Still on schedule, Jamie and Dale from Alanadale hopped on the bus with us and we were on our way to Brandon, Manitoba for a concert at the Double Decker when it started raining. That was about the only thing that could slow us down. The barman had the longest arm and with a contraption he rigged up in the last hours of daylight he managed to keep us going a bit further but we only made it about 60km along the Trans-Canada highway before we were sitting on the side of the road trying to find a pizzeria in Portage-La-Prairie willing to deliver to a big bus on the side of the highway. The rain let up and we finally made it to Brandon at about 3 in the morning just as a heavy fog set in and we decided to call it a night. The next day we crossed the prairies into Saskatchewan, and after putting our minds in order with eggs and bacon, we found a garage to fix the windshield wipers and were unstoppably on the road again.
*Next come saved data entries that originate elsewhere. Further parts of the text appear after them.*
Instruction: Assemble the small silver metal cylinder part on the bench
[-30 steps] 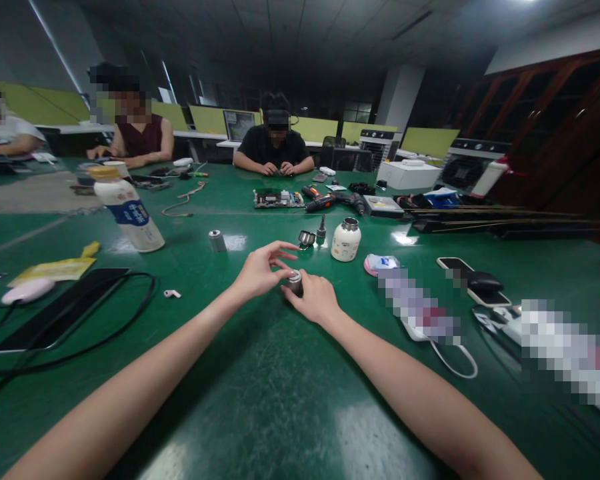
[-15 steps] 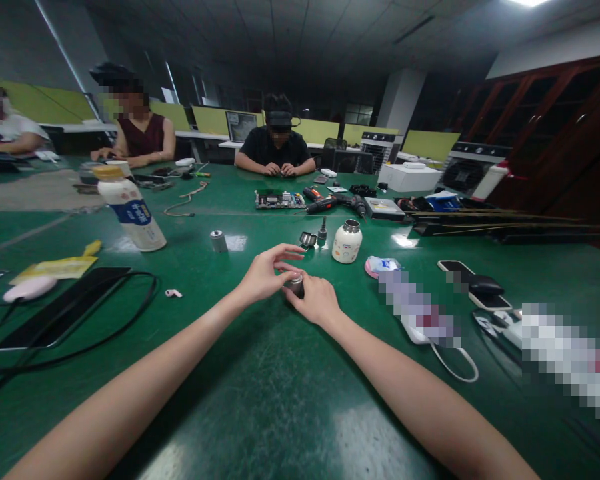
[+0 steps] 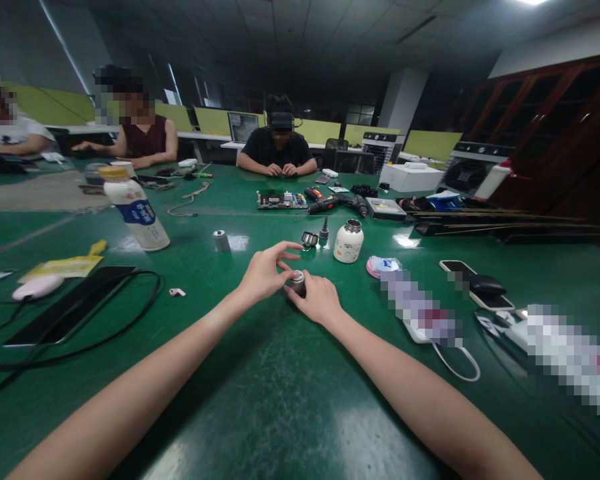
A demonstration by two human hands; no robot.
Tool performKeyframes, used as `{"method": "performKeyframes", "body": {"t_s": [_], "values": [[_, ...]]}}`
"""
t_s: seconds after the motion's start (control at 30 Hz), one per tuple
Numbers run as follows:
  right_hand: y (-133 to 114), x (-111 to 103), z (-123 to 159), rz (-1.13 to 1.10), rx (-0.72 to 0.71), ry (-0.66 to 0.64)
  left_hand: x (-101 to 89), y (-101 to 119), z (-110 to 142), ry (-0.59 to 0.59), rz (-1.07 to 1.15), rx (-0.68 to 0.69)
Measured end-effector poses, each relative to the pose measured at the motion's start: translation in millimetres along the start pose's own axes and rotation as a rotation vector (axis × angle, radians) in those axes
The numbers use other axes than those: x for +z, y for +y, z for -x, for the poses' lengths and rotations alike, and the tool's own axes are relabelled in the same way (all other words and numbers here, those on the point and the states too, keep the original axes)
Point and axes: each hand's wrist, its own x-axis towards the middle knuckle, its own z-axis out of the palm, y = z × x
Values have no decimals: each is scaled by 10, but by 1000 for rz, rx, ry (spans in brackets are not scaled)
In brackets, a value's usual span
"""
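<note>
In the head view, the right hand [image 3: 320, 298] curls its fingers around a small metal cylinder [image 3: 298, 283] at the centre, while the left hand [image 3: 266, 272] brings its thumb to the rim, fingers parted wide. From there, a white bottle [image 3: 349, 243] stands towards two o'clock, a grey cylinder [image 3: 221, 241] towards ten.

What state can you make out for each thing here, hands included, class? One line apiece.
Metal cylinder: upright, held
Right hand: curled around it
Left hand: thumb at its top, fingers spread
Grey cylinder: upright
Cream bottle: upright, uncapped
Tall bottle: standing, capped
Power drills: lying down
Earbud: lying loose
Tablet: lying flat, dark
Phone: lying flat
</note>
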Motion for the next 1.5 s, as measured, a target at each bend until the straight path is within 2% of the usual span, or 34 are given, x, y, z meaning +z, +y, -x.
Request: {"method": "performKeyframes", "body": {"t_s": [0.33, 0.53, 0.63, 0.73, 0.9, 1.03, 1.37, 1.5], "values": [[-9, -24, 0, -19, 11, -15, -32, 56, 14, 16, 16, -20], [-5, -12, -5, -34, 4, -9, 87, 35, 76, 170, -64, -12], [-3, -2, -9, -20, 6, -12, 151, 19, 94, 208, -39, -3], [-3, -1, -6, -7, 2, -1, 160, 14, 86, 172, 37, -11], [-3, -14, 5, -18, 0, 3, 112, -34, 31, 7, 240, -15], [-6, -19, 7, -16, 2, -1, 93, -118, -11, -70, 341, 3], [-24, -50, 4, 11, 7, -22, 106, -193, -48, -77, 511, -60], [-22, -44, 3, 8, 9, -16, 88, -180, -56, -82, 453, -53]]}}
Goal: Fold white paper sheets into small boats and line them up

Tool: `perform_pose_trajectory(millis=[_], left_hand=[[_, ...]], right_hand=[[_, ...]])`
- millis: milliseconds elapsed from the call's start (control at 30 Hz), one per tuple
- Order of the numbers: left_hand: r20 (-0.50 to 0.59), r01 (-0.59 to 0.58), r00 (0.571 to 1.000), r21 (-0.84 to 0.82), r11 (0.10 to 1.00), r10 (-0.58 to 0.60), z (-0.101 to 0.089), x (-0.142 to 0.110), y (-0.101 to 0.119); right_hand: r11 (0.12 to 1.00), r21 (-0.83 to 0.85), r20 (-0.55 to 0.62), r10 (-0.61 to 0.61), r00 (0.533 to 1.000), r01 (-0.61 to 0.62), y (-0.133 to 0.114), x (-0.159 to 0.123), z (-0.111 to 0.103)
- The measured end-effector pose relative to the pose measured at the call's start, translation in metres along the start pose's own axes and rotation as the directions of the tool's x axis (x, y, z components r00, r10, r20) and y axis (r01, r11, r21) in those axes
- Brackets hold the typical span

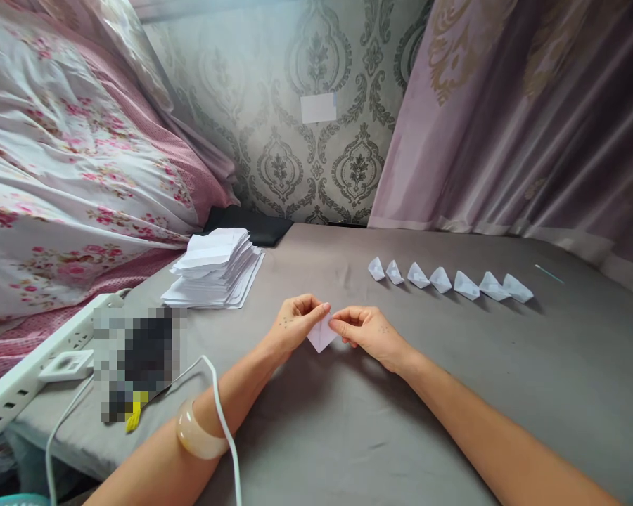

The trip from Winnipeg to Christopher Lake took about 24 hours including a few lengthy stops and when we arrived at Aandie's, Noreen laid out a spread of chilli and corn bread and everyone including me was further still and officially blown away by the incredible hospitality of everyone we had come to meet. In great spirits and joined by many good friends from Saskatoon, we played on the stage, at the bar, on the patio and eventually up on the rooftop where still more fireworks blasted off into the clear sky. The bus tour was officially ON and happening. Since that night, there have been only highlights, still too many to name. But THANK YOU to Thea, Darcy, Jared, Gemma, and Mia for the good times in Red Deer. THANK YOU to Jordy, Ally, Hanna, Seb, Seth, Ben and the whole gang at the bar yard in Canmore, for the 3-day festival that carried on alongside the Folk Festival in your incredible company. THANK YOU to Dave and Ackie at the Elk and Oarsman in Banff and if you heard rumours of a school bus full of people screaming gypsy music from a school bus parked behind your bar late into the night, I assure you I wasn't there and know nothing of it. To DJ Tiesto and the town of Kelowna I thank you for your reluctant hospitality. Vancouver, mon amour, I'll see you next week but THANK YOU Joline for continuing your role as musical tour guide in this great city. Erik, thanks for joining us in Victoria even though I told you not to. It is a great pleasure every time we play together and I look forward to introducing you to the rest of Canada. To Unicolours and Jzero, Renee, Christine and everyone at the Copper Owl THANK YOU for having us. To Phil and Dave and Joy at the Corner Bistro in Nanaimo it was so good to see you again and THANK YOU for introducing us to risotto with blackberries. And now back to the church where I am sat, THANK YOU Charlene for hosting us in your church where we are comfortable and happy and the Elk stew is nearly ready. Nothing else to say but THANK YOU to everyone I met on the way and most of all THANK YOU to my dear friends who have come from far away to join me and transform my solo trek across the country into the most insane 3 weeks of my life since I last saw you. You are brothers and sisters of the highest degree and I am blessed to know you. Now Buonappetito.